Banks outpace other industries in cyber investments, defense strategies: report

Dive Brief:

The banking industry is making major investments in cybersecurity, across institutions of varying sizes and credit quality, according to a report by Moody's. The report, based on a survey of 88 banks from across the globe, shows that larger banks are making greater investments in cybersecurity compared with the rest of the industry.
A majority of banks employ strong cyber governance practices, with 95% employing a chief information security officer (CISO) or chief security officer. Almost three-quarters of banks have a CISO, or another top cybersecurity executive, reporting directly to the C-suite. In addition, half of banks surveyed have some cyber expertise on their board of directors.
Banks in North America are ahead of other regions in deploying advanced cyber defense practices, such as red-team testing or scanning for vulnerabilities, to detect weaknesses in their systems. North America-based banks also stand out in terms of their use of cyber insurance, with 91% implementing a stand-alone policy.

Dive Insight:

The banking industry has been attuned to cyber risks, said Lesley Ritter, a vice president and senior analyst at Moody's.

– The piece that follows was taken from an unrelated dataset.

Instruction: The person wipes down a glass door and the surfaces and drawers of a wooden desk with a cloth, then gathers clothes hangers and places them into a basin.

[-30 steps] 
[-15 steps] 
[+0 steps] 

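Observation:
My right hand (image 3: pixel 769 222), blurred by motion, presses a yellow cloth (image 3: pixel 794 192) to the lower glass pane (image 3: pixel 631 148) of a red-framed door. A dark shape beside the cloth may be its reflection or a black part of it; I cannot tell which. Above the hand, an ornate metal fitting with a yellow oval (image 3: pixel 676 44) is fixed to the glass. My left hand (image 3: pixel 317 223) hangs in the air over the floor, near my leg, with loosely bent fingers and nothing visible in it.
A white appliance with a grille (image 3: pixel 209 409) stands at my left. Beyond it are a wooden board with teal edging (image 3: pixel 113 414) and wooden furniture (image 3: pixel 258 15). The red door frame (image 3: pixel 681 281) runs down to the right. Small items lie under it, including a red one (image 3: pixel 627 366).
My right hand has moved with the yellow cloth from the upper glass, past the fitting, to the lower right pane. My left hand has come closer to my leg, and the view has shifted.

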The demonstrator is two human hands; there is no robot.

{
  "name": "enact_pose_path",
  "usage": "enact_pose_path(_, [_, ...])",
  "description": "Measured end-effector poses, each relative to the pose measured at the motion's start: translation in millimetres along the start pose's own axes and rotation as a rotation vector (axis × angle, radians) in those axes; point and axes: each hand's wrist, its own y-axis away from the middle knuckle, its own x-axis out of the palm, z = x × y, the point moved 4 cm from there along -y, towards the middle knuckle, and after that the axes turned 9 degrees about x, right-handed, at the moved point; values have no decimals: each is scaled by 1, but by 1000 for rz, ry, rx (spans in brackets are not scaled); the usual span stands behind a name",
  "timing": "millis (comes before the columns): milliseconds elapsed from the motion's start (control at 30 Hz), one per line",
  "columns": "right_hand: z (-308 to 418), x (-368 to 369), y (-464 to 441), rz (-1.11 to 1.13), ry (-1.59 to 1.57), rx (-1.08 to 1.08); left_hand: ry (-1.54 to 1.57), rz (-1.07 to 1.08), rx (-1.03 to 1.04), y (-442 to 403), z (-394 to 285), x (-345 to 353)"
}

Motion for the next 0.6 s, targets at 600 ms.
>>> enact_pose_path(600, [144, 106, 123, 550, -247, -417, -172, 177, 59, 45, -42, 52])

"They have been dealing with cyber threats for well over a decade, while at the same time being quick adopters of digital technology which has the potential of making them more vulnerable," Ritter said via email. "This heightened awareness translates into the banking sector standing out relative to other industries in terms of investment in cybersecurity, ability to attract scarce cyber talent and broad adoption of risk mitigation practices."

A company's cyber risk is linked to a variety of factors, including its access to liquidity, the health of its balance sheet and its ability to adhere to sound cybersecurity practices, Ritter said.

"Still, we view the banking sector as high risk in terms of cybersecurity, because of how attractive it is as a target for many different types of attackers," Ritter said. "The sector consistently ranks at the top when it comes to the most targeted sectors, and that's why strong, sustained investment in cybersecurity is critical."

High-profile security incidents can also spur investment. Capital One suffered one of the biggest data breaches in the industry in 2019, when 106 million records were exposed after a former employee of Amazon Web Services exploited a firewall misconfiguration.

The Moody's report shows 100% of banks in North America require cyber risk assessments of new vendors, periodic risk assessments of existing vendors and require timely notification of cyber incidents and vulnerabilities that impact those vendors.

Regulators in the U.S. have taken steps to promote faster incident reporting and more proactive cyber resiliency measures among banks and other financial-related industries.

The Federal Deposit Insurance Corp. (FDIC) and the Office of the Comptroller of the Currency (OCC) in December proposed a 36-hour window for banks to notify regulators of a cyber incident that could materially disrupt operations.

The New York Department of Financial Services (DFS) issued new regulations in June regarding measures that financial institutions needed to take to protect against ransomware attacks. More than 70 ransomware attacks were reported to the regulator between January 2020 and May 2021, DFS said.